—Sans doute: hier, n'ai-je pas été brusque, grondeur?... N'ai-je pas enfin fait tout ce qu'il fallait faire pour être exécré? Mais les maris sont toujours ainsi.
—Je vous assure, Charles, que j'avais complètement oublié....
—Vous êtes si bonne et si généreuse.... Vraiment quelquefois je ne sais comment j'ai pu méconnaître tant de précieuses qualités....
—Charles... de grâce.
—Non vraiment... cela m'explique l'incroyable, l'aveugle confiance que j'ai toujours eue en vous, à part quelques accès de jalousie sans motif, bien entendu.... Tenez, vous ne sauriez croire combien surtout notre conversation d'hier a augmenté ma confiance en vous.
—Mon ami....
—Dans le premier moment, je l'avoue... la franchise de vos craintes m'a un peu effrayé; mais depuis, en y réfléchissant, j'y ai trouvé au contraire les plus sérieuses garanties pour l'avenir, et une preuve de plus de votre excellente conduite....
—Je vous en prie, ne parlons plus de cela—dit Berthe avec un embarras qui n'échappa pas à son mari.

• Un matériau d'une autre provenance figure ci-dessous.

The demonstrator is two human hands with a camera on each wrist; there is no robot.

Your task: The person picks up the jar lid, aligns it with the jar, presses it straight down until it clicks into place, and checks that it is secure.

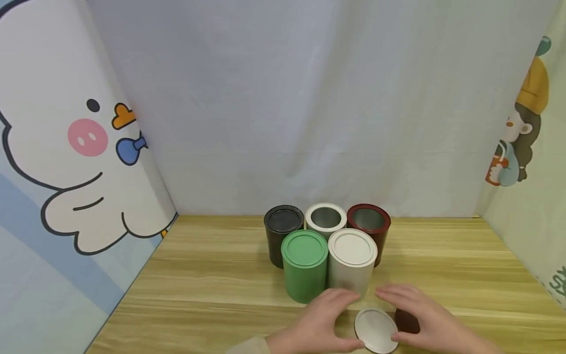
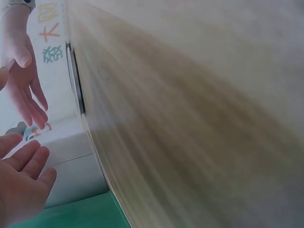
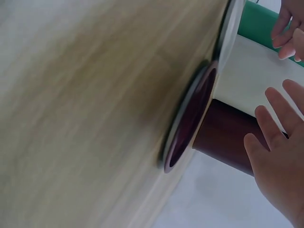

—Au contraire, parlons-en beaucoup, ce sera ma punition, car j'avoue mes torts.... J'étais stupide de me fâcher de votre loyauté! Pourquoi n'aurait-on pas la modestie de l'honneur comme la modestie du talent? Si je vous avais priée de chanter dans un salon, devant un nombreux public, m'auriez-vous dit:—Je suis certaine de chanter admirablement bien?... Non, vous eussiez manifesté toutes sortes de craintes.... Et pourtant il est certain que peu de talents égalent le vôtre.... Eh bien! vous m'avez parlé avec la même modestie de votre future condition dans le monde où je vous oblige d'aller, vous m'avez dit avec raison: «—J'ai le désir de rester fidèle à mes devoirs, mais je redoute les séductions et les périls qui entourent ordinairement une jeune femme, et j'aime mieux fuir ces dangers que les combattre....»
—Encore une fois, je vous en prie, oublions tout ceci—dit Berthe véritablement émue et touchée de la bonté de son mari.